To the south lie the mountains rising steeply, and commanded by the Pic du Midi. For long a rivalry existed between the Bigorriens and they of Roussillon as to whether the Pic du Midi or the Canigou was the loftiest mountain of the Pyrenean chain; indeed, some claimed for each that it was the highest peak in Europe. In both cases the mistake was due to the position of each mountain starting boldly out of the plain.

It was due to Ramond that the Pic du Midi was forced to lower its pretensions. In 1787 this secretary of the Cardinal de Rohan ascended the mountain, and on reaching the summit, and seeing before him to the south the perpetual snows of the gleaming glaciers above the Cirque of Gavarnie, he realized what had not before been suspected, that the Pic du Midi was but a mountain of the second order. Then the inspiration took him to explore the whole range. He was engaged for fifteen years on the task, and he was the first to reveal to French people what the Pyrenees really were. Till he had explored them they knew nothing about the chains save what they saw from the plains, and from the passes leading into Spain, for at that time no roads had been engineered up the gorges. The visitor went no farther than to Laruns in the Val d’Ossau, and Pierrefite in that of Argelez, unless he committed himself to a guide, and mounted a mule, and was led over wild heights along mere tracks.

The explorations of Ramond and his successors have been recorded with humour by H. Béraldi in his book, Cent ans aux Pyrenees:—

“He accomplished,” says Ardouin-Dumazet, “that which ought to have been done for the Alps; they also were undiscovered, scientifically, till the year 1787. For, be it observed, Ramond received his inspiration on the top of the Pic du Midi, in the same year in which Saussure reached the summit of Mont Blanc, along with Jacques Balmat.”

The mountains rising steeply to the south of Bagnères render the place cool in summer, when some of the sun is cut off; but it is a dreary residence in the winter, for the same reason.
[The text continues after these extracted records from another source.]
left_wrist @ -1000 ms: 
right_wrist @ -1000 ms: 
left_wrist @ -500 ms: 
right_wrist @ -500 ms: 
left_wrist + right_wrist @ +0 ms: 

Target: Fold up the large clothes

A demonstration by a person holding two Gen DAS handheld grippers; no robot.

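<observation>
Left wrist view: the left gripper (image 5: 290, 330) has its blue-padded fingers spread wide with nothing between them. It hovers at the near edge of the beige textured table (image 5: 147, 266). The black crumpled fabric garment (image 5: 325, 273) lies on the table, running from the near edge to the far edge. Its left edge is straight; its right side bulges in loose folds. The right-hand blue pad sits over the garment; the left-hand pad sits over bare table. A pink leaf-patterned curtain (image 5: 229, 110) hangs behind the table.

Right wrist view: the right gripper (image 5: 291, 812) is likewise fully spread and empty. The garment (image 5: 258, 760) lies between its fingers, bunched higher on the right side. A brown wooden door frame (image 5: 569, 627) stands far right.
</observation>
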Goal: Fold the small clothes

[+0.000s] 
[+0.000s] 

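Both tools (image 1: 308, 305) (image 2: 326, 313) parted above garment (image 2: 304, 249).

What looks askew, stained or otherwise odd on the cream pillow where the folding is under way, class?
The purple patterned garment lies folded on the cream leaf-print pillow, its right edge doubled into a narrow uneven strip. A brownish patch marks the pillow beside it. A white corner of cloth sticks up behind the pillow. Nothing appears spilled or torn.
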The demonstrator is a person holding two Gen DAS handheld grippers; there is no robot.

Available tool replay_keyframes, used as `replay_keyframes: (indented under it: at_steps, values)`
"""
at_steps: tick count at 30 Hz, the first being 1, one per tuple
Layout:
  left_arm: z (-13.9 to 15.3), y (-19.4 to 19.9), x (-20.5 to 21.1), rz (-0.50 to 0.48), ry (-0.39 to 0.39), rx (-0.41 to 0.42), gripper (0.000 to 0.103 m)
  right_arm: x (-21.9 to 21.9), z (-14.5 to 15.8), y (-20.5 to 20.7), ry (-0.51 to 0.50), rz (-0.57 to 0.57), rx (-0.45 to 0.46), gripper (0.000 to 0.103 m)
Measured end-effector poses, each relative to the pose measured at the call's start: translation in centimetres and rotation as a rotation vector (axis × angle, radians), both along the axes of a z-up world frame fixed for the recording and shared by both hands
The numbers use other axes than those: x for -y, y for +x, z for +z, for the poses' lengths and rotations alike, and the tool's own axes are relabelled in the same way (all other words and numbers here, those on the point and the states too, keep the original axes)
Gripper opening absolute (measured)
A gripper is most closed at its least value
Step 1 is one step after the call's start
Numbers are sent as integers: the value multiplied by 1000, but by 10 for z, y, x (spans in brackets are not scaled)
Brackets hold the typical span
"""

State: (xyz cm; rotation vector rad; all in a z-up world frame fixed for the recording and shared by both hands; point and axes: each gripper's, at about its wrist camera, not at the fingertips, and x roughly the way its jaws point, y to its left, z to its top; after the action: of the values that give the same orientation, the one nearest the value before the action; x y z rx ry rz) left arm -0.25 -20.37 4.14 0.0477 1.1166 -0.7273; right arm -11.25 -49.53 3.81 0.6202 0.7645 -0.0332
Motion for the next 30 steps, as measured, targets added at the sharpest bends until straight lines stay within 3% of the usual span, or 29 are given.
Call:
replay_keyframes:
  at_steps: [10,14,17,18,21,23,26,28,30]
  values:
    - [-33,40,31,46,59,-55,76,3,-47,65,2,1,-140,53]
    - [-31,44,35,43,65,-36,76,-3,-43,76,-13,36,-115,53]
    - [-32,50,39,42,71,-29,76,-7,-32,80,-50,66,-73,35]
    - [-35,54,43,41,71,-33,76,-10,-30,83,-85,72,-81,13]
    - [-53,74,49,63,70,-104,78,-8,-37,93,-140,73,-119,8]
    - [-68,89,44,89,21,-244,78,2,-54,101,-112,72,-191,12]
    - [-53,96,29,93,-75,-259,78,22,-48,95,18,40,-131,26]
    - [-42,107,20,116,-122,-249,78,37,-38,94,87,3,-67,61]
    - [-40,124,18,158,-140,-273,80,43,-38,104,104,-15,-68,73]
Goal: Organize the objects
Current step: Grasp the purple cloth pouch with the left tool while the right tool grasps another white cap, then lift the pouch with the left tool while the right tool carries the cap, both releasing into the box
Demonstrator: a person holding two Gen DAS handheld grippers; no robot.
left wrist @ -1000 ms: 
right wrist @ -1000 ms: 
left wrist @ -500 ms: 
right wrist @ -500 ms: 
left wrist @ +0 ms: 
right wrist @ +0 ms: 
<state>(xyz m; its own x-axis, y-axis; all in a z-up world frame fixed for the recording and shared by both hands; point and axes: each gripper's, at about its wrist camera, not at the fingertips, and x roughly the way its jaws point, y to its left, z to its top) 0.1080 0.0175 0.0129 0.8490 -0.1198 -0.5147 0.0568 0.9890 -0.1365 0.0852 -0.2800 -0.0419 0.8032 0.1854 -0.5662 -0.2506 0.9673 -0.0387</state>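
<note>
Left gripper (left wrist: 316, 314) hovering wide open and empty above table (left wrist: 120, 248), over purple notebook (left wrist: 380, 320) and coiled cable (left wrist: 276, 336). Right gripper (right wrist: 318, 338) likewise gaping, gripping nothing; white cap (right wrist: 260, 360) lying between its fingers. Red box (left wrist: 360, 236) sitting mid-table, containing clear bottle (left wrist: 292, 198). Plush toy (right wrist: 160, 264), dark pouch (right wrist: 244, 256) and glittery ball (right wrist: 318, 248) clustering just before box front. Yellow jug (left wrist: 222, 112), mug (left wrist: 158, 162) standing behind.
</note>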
There are springs of various temperatures and mineral components, ferruginous, sulphurous, etc., advertised as good for nearly every complaint under the sun. It was the Roman Aquæ Convenarum, and visitors may now bathe in the marble basins in which Gallo-Roman ladies and gentlemen dipped. Bagnères was always a town, and in the Hôtel de Ville are preserved archives containing much relative to the history of the place; among these is a charter of Esquirat, Count of Bigorre, confirming the customs and liberties of Bagnères, dated 1251.
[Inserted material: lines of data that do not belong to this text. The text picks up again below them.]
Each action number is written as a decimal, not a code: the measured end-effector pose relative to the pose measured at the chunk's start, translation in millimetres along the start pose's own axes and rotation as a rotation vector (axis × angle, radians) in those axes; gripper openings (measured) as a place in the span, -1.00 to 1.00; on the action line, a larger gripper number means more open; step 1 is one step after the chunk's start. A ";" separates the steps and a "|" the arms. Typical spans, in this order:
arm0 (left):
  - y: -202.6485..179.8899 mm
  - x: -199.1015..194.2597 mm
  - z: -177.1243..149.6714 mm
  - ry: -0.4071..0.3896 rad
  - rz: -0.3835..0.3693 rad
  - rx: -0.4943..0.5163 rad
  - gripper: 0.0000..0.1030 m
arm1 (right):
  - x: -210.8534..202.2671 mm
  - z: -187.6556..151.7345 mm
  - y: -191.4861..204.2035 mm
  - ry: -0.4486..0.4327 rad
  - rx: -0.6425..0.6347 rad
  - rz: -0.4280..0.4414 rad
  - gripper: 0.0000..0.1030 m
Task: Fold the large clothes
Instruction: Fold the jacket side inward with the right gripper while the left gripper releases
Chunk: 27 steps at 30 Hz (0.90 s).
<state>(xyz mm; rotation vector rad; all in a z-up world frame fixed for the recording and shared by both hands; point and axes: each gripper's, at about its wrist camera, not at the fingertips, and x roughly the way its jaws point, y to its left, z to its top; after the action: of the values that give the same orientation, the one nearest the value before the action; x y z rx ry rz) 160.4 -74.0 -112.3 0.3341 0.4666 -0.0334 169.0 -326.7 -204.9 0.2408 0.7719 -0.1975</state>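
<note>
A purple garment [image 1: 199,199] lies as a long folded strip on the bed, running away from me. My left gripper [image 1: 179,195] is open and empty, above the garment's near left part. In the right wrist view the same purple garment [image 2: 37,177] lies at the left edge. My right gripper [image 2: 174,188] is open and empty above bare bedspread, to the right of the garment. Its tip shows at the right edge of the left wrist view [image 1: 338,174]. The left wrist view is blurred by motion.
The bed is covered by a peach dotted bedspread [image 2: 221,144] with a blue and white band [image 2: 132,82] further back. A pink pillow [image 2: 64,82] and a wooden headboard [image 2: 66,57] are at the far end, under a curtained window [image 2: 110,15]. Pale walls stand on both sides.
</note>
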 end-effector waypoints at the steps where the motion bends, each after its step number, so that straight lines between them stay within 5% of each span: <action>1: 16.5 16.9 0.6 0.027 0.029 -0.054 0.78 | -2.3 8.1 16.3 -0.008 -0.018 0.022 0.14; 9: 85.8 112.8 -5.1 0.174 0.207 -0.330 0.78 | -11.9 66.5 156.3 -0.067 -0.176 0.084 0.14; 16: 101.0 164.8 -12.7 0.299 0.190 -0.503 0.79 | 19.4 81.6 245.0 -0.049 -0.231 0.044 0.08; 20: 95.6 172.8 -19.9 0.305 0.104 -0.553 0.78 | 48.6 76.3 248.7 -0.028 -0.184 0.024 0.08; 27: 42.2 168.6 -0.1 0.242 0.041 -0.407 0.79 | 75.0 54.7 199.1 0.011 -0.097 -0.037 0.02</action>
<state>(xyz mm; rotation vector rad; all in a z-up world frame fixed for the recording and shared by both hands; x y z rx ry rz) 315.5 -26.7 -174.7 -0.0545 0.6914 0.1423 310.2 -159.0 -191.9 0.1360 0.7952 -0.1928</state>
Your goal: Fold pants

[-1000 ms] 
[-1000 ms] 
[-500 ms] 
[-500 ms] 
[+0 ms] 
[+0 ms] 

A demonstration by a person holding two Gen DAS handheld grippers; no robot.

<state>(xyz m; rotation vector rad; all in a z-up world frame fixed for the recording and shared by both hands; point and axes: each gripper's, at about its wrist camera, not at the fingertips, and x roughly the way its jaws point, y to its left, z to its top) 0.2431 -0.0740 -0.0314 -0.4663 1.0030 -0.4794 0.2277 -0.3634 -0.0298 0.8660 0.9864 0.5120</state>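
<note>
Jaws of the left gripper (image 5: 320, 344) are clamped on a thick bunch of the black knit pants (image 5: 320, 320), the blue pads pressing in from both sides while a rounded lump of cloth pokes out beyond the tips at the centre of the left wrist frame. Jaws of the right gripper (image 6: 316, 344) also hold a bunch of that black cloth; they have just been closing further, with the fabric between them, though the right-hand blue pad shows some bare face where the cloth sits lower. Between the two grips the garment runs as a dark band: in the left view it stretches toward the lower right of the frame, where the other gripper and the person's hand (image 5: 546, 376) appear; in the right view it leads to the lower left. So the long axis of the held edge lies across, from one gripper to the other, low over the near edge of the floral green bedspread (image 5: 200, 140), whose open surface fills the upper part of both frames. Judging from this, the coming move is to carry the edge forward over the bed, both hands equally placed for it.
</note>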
The history of the town is one of untroubled serenity till the times of the Wars of Religion. Captain Lizier, the Huguenot, on occupying Tarbes, imposed a heavy subsidy on the neighbouring towns, Bagnères included. But Bagnères demurred to raising the contribution demanded. Lizier marched to it, got hold of the governor, Beaudéan, and shot him. The people of Bagnères resolved on revenge. They drew the terrible captain into an ambuscade and killed him to the shout of “Remember Beaudéan!”
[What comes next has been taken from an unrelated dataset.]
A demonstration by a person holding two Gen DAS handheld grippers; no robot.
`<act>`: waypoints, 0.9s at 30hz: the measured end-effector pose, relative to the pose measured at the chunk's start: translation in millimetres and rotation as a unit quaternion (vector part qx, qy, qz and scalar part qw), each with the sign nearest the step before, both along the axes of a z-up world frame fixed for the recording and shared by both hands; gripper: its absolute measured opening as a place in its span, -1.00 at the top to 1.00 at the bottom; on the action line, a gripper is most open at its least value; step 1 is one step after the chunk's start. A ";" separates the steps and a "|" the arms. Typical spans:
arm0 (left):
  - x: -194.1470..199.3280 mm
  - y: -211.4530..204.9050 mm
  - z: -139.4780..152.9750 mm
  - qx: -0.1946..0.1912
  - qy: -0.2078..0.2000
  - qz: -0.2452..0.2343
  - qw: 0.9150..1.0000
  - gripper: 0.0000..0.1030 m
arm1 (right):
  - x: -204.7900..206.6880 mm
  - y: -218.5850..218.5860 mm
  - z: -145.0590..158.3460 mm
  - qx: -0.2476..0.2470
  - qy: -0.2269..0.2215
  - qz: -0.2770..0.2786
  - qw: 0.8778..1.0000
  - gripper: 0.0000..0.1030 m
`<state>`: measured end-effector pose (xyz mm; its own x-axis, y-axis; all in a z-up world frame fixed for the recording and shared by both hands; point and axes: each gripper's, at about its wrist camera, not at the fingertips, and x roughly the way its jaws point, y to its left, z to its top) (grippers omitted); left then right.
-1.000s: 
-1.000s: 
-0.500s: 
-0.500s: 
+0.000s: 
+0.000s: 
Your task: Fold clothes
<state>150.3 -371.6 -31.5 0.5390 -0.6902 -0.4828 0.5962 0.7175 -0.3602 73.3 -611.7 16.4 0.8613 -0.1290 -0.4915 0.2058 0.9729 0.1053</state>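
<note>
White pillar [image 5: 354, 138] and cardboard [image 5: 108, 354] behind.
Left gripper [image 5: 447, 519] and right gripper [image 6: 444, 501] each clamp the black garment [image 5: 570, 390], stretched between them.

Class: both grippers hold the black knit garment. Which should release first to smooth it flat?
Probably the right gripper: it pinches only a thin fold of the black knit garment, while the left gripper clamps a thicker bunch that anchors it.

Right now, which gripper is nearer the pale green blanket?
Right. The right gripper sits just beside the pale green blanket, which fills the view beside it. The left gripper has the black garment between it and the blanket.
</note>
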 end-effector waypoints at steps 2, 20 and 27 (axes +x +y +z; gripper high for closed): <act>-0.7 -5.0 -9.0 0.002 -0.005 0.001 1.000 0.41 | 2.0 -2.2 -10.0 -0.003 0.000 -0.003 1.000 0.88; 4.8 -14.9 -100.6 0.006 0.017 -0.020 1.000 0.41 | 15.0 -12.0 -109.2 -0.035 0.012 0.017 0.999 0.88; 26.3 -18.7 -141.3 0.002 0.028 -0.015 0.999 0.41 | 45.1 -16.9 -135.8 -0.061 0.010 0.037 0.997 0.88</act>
On the summit of the Pic du Midi is an observatory, erected by the energy of two men: Vaussenat and General Nansouty. Vaussenat was a native of Grenoble, born of a labouring family in 1837. He was admitted into the school of arts, and traded at Aix, and on leaving it was engaged in search for metals in Savoy. But summoned to the Pyrenees to manage some mines there, he married a niece of a general at Bagnères, and settled there. He saw, what indeed others had seen before him, that the Pic was admirably suited for a meteorological observatory, but he could not induce the Government to take any steps towards its construction. However, he managed to communicate his enthusiasm to General Nansouty, and between them the foundations were laid and the work was begun. The general took up his abode in the cabin of Sencours, just below the terminal cone, where he passed winter and summer registering his observations, whilst Vaussenat travelled through France, lecturing, exhorting, wringing money for the work out of learned societies and from generous individuals. Nansouty underwent great hardships. On one occasion, in December, 1874, a furious tempest burst over the refuge of Sencours, and twelve feet of snow was heaped on the roof, one of the windows was blown in, and the door gave way. It was absolutely necessary to quit the place. Nansouty, aided by his two companions, took seventeen hours struggling through the snow to reach the bottom, a distance that can easily be mounted in two hours and a half.